5.3.2.1. Driver options

  • class parameter [string]

    Select the class of the driver that should probe the device. vdpa for the mlx5 vDPA driver.

  • event_mode parameter [int]

    • 0, Completion queue scheduling will be managed by a timer thread which automatically adjusts its delays to the coming traffic rate.

    • 1, Completion queue scheduling will be managed by a timer thread with fixed delay time.

    • 2, Completion queue scheduling will be managed by interrupts. Each CQ burst arms the CQ in order to get an interrupt event in the next traffic burst.

    • Default mode is 1.

  • event_us parameter [int]

    Per mode micro-seconds parameter - relevant only for event mode 0 and 1:

    • 0, A nonzero value to set timer step in micro-seconds.
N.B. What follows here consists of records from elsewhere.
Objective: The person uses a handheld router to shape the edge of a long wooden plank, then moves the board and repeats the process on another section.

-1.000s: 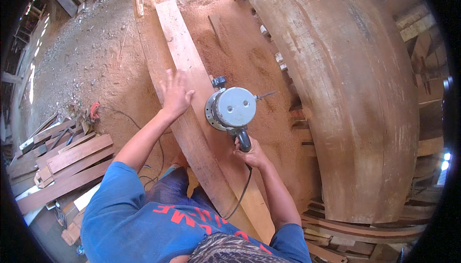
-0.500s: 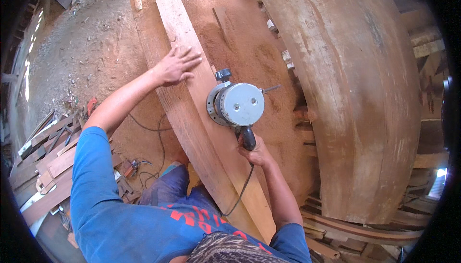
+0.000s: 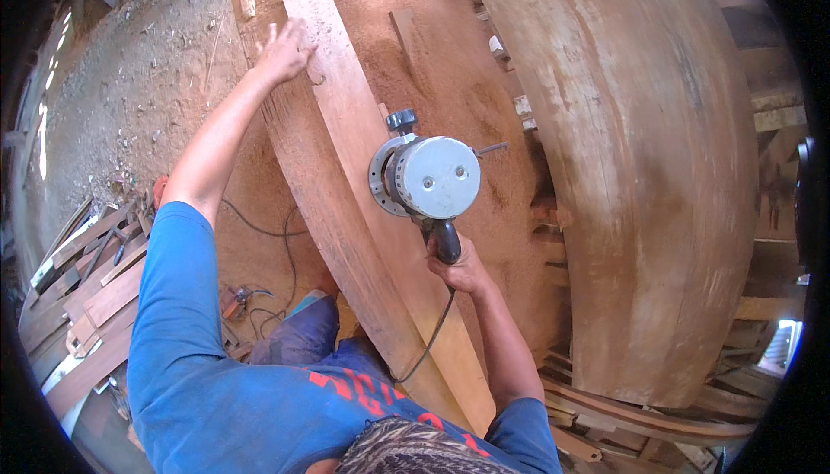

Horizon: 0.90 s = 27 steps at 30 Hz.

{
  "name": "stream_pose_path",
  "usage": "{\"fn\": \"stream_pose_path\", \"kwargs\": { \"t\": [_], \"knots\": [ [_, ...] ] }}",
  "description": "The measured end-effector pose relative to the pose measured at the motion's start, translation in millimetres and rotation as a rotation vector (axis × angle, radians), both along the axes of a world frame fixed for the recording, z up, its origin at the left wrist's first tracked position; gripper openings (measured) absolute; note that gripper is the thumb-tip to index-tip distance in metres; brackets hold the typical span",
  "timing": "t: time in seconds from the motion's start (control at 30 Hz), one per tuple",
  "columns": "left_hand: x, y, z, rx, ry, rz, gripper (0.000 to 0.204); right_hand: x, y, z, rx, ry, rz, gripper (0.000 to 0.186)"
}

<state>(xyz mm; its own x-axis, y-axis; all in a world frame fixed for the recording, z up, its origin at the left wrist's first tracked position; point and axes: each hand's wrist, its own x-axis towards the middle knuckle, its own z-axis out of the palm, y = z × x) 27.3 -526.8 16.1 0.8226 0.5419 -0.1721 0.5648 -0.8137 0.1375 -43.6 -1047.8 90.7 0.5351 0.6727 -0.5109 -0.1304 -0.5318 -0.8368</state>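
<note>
A grey router (image 3: 439,176) with a round motor top and a black clamp knob stands at the right edge of a long, pale reddish wooden plank (image 3: 350,98). My right hand (image 3: 462,266) is wrapped round the black handle on its near side. The plank lies on a wider, dust-covered board (image 3: 316,188). Near the plank's far end, my left hand (image 3: 285,52) has its fingers spread over the left edge; whether they touch the wood I cannot tell. A small dark curl lies on the plank just beside that hand. The router's bit is hidden.
A black power cord (image 3: 430,349) runs from the router's handle toward my body. Wood offcuts (image 3: 95,292) pile up at left, near a small tool (image 3: 235,303) with a cord. A large curved wooden panel (image 3: 631,171) stands at right. Sawdust (image 3: 484,111) covers the ground.
My left hand has moved away from me along the plank toward its far end, and its arm has straightened. The router and my right hand have hardly shifted.
</note>
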Motion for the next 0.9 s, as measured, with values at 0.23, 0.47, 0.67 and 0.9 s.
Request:
{"fn": "stream_pose_path", "kwargs": {
  "t": [0.23,0.47,0.67,0.9],
  "knots": [
    [6.6,55.0,-50.6,-0.469,0.006,-0.01,0.089,18.7,25.8,-0.2,0.018,0.017,-0.013,0.029],
    [6.7,31.8,-46.3,-0.308,-0.104,0.135,0.083,45.3,58.4,-4.9,-0.018,-0.021,0.05,0.029],
    [7.5,21.3,-32.9,-0.383,-0.006,0.221,0.09,63.6,87.9,-10.7,0.091,-0.009,-0.034,0.026],
    [12.2,13.5,-18.1,-0.4,0.062,0.243,0.09,87.2,122.1,-20.5,0.12,-0.01,-0.013,0.032]
  ]
}}
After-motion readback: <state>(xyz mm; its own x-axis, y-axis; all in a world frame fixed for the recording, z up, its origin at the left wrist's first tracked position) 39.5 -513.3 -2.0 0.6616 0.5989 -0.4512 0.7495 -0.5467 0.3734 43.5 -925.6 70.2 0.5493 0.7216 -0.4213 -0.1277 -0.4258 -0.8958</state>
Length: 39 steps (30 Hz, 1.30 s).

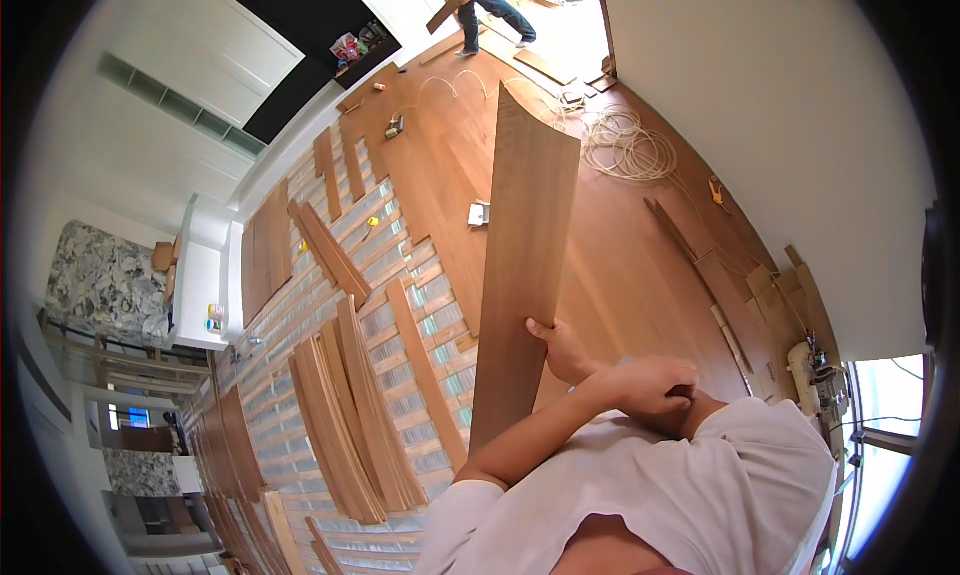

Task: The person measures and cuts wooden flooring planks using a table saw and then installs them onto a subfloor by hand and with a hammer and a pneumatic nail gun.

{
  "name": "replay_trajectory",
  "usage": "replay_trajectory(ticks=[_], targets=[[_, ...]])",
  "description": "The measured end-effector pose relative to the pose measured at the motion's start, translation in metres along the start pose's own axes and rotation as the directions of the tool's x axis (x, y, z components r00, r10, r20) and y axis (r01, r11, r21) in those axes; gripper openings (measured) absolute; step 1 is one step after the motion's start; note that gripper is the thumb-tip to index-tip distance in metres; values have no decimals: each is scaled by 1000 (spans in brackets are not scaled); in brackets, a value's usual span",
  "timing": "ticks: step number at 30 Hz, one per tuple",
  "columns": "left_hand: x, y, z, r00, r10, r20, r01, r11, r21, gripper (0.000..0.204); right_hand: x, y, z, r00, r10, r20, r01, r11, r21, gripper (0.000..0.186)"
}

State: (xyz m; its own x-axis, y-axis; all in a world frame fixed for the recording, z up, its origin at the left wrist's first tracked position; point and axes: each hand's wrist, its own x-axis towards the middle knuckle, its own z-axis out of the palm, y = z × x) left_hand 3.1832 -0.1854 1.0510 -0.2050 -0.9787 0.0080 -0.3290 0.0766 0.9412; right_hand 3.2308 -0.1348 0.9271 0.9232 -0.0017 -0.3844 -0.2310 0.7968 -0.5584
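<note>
Nearest the viewer, the wearer's pale shirt (650, 495) fills the lower edge. The left forearm (550, 418) crosses the body, its left hand (655, 386) lying over the right arm with fingers curled; whether they pinch anything cannot be told. The right hand (565, 353) clasps the side edge of a broad wooden plank (522, 245), thumb pressed on the near face, other fingers largely hidden. The plank stands up before the body, slightly tilted, its lower end concealed by the left forearm. To the left, a group of loose boards (345, 425) lies across pale battens (415, 385) over a silvery layer. Beyond the plank, a small white object (479, 215) rests on laid brown flooring (440, 165), and a coiled pale hose (628, 147) lies near the right wall (760, 125). Farthest, a co-worker in dark trousers (495, 10) holds a brown board (449, 10).
</note>
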Motion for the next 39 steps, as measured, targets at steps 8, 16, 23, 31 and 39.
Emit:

The timer thread dynamic delay change steps according to this value. Default value is 1us.

    • 1, A value to set fixed timer delay in micro-seconds. Default value is 0us.

  • no_traffic_time parameter [int]

    A nonzero value defines the traffic off time, in polling cycle time units, that moves the driver to no-traffic mode. In this mode the polling is stopped and interrupts are configured to the device in order to notify traffic for the driver. Default value is 16.

  • event_core parameter [int]

    CPU core number to set polling thread affinity to, default to control plane cpu.

  • hw_latency_mode parameter [int]

    The completion queue moderation mode:

    • 0, HW default.

    • 1, Latency is counted from the first packet completion report.

    • 2, Latency is counted from the last packet completion.

  • hw_max_latency_us parameter [int]

    • 1 - 4095, The maximum time in microseconds that packet completion report can be delayed.

    • 0, HW default.

  • hw_max_pending_comp parameter [int]

    • 1 - 65535, The maximum number of pending packets completions in an HW queue.

    • 0, HW default.

5.3.2.2. Devargs example

  • PCI devargs:

    -a 0000:03:00.2,class=vdpa
    
  • Auxiliary devargs:

    -a auxiliary:mlx5_core.sf.2,class=vdpa
    

5.3.2.3. Error handling

Upon potential hardware errors, mlx5 PMD try to recover, give up if failed 3 times in 3 seconds, virtq will be put in disable state. User should check log to get error information, or query vdpa statistics counter to know error type and count report.